## The problem
The lines to copy are those with "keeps" in them. Pull each one from the entries below.

Collection entries
────────────────
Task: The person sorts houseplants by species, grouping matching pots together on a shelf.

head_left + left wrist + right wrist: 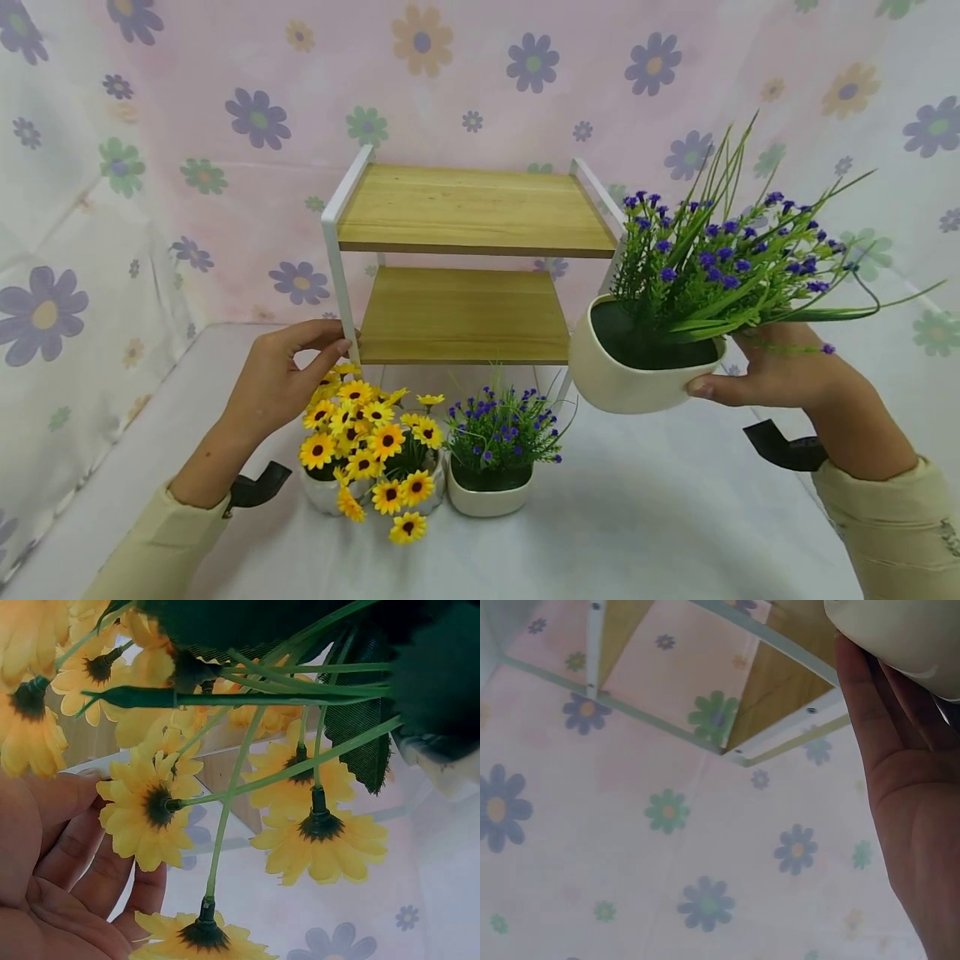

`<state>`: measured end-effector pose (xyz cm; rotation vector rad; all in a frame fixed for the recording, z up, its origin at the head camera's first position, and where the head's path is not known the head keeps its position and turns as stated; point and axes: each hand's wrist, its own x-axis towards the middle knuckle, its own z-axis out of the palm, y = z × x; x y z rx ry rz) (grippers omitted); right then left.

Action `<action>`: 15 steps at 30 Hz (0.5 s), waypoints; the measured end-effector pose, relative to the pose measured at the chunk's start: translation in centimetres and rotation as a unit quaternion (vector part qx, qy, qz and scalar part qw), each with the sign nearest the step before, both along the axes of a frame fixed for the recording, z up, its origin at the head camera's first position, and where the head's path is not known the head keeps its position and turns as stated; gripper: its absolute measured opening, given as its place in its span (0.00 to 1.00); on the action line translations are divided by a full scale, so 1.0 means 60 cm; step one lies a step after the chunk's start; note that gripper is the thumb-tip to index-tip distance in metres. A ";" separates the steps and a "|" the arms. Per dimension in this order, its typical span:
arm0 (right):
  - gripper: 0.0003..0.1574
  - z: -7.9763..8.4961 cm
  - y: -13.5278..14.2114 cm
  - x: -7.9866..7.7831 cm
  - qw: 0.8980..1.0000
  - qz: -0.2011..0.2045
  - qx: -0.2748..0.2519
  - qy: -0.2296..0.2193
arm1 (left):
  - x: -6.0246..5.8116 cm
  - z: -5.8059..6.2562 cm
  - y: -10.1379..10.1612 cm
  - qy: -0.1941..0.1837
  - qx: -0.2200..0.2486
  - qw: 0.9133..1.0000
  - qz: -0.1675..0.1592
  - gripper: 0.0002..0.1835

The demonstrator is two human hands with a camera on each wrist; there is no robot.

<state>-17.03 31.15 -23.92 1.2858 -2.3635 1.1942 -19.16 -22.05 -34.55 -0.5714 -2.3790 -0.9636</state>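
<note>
Holding a purple-flower pot (643,360) in the air beside the shelf rack (467,258).
Right hand (772,375) grip curls round the tilted pot; left hand (273,385), fingers relaxed, touches the rack's white post above the sunflower pot (367,450).

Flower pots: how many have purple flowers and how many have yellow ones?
Purple flower pots: 2, one held up by the right hand at and one on the table at
Yellow flower pots: 1, at by the left hand
Total: 3
</note>
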 end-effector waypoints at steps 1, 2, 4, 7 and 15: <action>0.76 0.007 -0.002 -0.002 1.000 0.014 -0.011 -0.005 | 0.000 0.000 0.000 0.001 0.000 1.000 0.000 0.11; 0.75 0.014 -0.005 -0.004 0.999 0.026 -0.018 -0.004 | 0.000 -0.001 -0.001 0.001 -0.001 1.000 -0.001 0.11; 0.72 0.028 -0.013 -0.012 0.997 0.065 -0.041 0.001 | 0.000 -0.001 -0.001 0.003 -0.001 1.000 -0.002 0.11; 0.67 0.049 -0.031 -0.022 0.989 0.121 -0.082 0.000 | -0.001 -0.001 -0.001 0.005 0.000 1.000 -0.003 0.11; 0.60 0.099 -0.068 -0.050 0.972 0.181 -0.149 -0.008 | -0.001 -0.001 0.001 -0.002 0.000 1.000 0.004 0.11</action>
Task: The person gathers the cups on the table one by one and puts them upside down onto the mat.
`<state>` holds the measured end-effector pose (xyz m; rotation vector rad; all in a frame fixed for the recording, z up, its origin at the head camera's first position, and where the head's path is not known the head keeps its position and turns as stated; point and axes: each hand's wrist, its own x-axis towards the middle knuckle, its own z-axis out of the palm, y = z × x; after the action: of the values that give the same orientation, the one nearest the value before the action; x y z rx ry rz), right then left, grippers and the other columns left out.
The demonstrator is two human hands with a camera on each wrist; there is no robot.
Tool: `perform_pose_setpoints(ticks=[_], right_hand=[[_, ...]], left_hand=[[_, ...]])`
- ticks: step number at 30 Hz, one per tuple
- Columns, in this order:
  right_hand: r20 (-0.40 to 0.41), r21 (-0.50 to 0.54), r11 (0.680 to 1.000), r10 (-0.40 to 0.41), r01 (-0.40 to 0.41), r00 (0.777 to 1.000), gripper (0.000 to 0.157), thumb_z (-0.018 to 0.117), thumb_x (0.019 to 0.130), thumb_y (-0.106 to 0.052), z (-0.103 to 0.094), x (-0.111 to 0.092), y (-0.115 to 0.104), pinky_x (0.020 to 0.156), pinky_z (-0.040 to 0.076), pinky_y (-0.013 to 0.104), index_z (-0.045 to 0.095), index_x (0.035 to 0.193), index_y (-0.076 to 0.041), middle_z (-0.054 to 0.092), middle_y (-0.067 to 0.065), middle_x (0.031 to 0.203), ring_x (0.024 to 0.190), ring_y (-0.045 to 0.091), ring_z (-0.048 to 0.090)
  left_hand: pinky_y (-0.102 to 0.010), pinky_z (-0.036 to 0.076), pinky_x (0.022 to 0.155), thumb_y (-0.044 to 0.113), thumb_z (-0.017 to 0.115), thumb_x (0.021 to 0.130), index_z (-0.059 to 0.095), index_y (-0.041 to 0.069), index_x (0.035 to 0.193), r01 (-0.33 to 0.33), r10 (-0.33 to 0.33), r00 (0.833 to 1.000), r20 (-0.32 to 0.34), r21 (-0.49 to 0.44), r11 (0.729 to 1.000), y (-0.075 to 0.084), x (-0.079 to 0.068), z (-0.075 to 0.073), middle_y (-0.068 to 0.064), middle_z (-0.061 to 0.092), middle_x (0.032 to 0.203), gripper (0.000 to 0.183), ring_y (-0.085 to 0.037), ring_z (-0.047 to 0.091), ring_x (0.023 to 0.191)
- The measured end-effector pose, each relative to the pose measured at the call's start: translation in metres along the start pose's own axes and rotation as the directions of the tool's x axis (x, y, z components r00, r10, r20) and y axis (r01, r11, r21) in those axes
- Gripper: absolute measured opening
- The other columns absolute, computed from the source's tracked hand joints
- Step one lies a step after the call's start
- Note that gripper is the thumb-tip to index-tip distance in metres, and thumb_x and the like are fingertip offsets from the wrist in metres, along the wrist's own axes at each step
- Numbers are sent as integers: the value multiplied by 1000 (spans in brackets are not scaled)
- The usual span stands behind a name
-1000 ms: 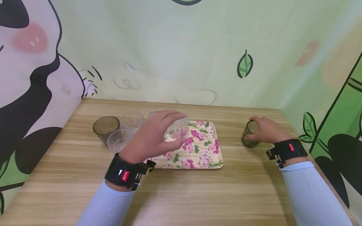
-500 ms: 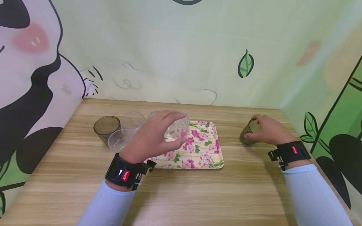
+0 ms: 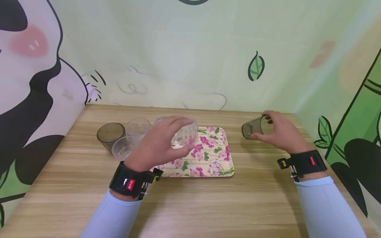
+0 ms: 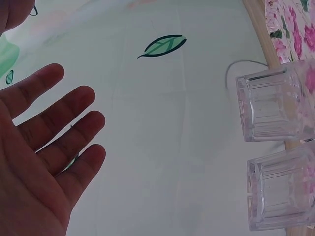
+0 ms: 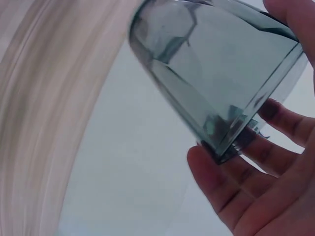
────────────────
## Solution to the problem
`<state>`: measured end-effector pose (xyz cm; rotation vector rad; all in a frame fixed for the recording, z up, its origin at the head camera's first position, and where the head's path is not known the head keeps its position and turns as stated; point and axes: each hand's wrist, its own x-axis towards the middle knuckle, its own z-axis out of the palm, y = z × x; x y z rx ry rz) (grippers omitted); right then left.
Action `<action>`: 15 steps at 30 Hz (0.5 s), waypoints; the measured end-effector pose, relative to the pose measured at the chunk's start: translation in centimetres and rotation as a unit quaternion (vector part qx, qy, qz and scalar part qw), each with the sign nearest the step before, both along the axes of a frame fixed for the recording, z up, its origin at the head camera's first position, and where the head's path is not known the head keeps its position and turns as stated; gripper: its absolute measured opening, given as its place in its span (0.00 to 1.00); on the action line translations are divided by a full scale, so 1.0 means 60 cm; step one lies a step after the chunk's start; note that gripper is the thumb-tip to index-tip distance in metres. A ";" separates the steps and a "|" the arms. Per dimension in this order, its typical span:
`<state>` holds the measured end-effector pose (xyz m; rotation vector rad; all in a frame fixed for the recording, z up, its origin at the head camera's first position, and where the head's path is not known the head keeps its position and turns as stated; point and axes: each hand's wrist, its own x-axis towards the middle knuckle, its own z-axis out of the palm, y = z × x; after the action: of the values that give the same orientation, the one nearest the value before the action; x y z rx ry rz), right then left, grippers and the other columns left out.

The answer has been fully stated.